_Try it_
Tally the lines below that contain the word "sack". Only the number should be returned.

_Provided data_
* * * * *

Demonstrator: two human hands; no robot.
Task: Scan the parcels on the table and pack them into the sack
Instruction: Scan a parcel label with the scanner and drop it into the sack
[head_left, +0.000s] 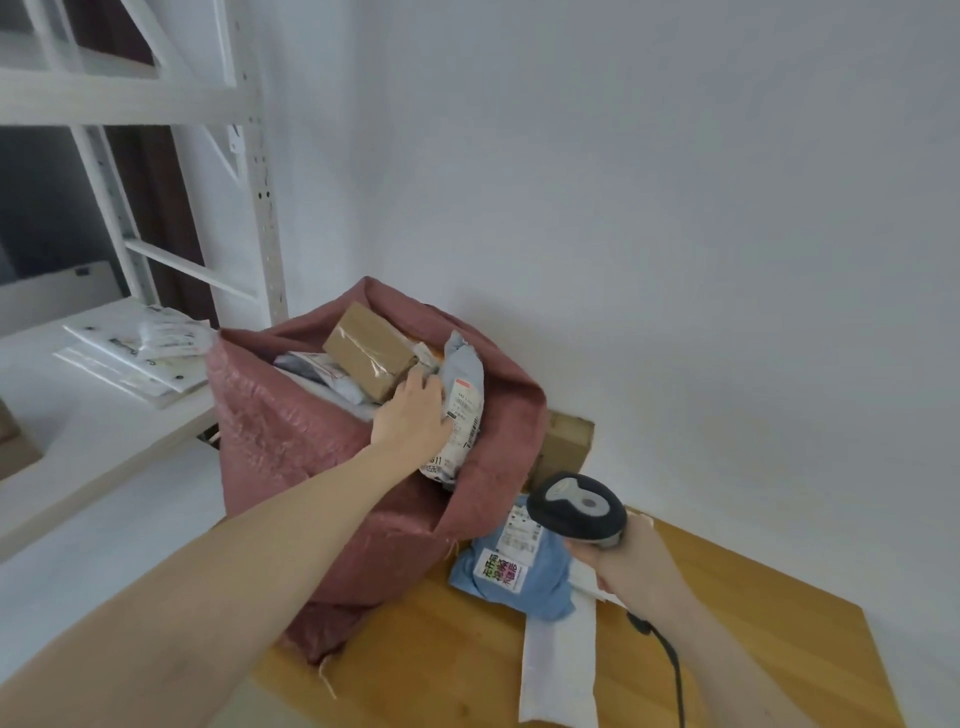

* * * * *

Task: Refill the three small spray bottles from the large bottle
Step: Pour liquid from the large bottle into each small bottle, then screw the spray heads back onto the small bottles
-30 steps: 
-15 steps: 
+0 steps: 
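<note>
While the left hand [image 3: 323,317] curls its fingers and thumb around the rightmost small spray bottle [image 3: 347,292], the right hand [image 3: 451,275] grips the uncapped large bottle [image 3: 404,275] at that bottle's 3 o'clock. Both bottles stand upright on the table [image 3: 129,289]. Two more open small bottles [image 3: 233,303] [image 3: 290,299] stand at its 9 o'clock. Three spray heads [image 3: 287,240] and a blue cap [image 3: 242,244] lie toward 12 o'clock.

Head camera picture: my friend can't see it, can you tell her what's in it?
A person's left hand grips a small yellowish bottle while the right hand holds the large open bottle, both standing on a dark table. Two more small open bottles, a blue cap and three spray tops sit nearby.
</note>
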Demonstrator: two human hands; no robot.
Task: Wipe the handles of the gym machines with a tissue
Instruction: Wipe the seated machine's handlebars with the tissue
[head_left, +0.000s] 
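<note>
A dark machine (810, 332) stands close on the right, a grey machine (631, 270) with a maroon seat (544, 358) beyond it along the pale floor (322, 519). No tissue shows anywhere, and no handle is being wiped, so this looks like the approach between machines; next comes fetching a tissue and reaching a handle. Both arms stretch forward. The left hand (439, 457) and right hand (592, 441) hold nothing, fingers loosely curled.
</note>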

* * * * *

_Task output_
2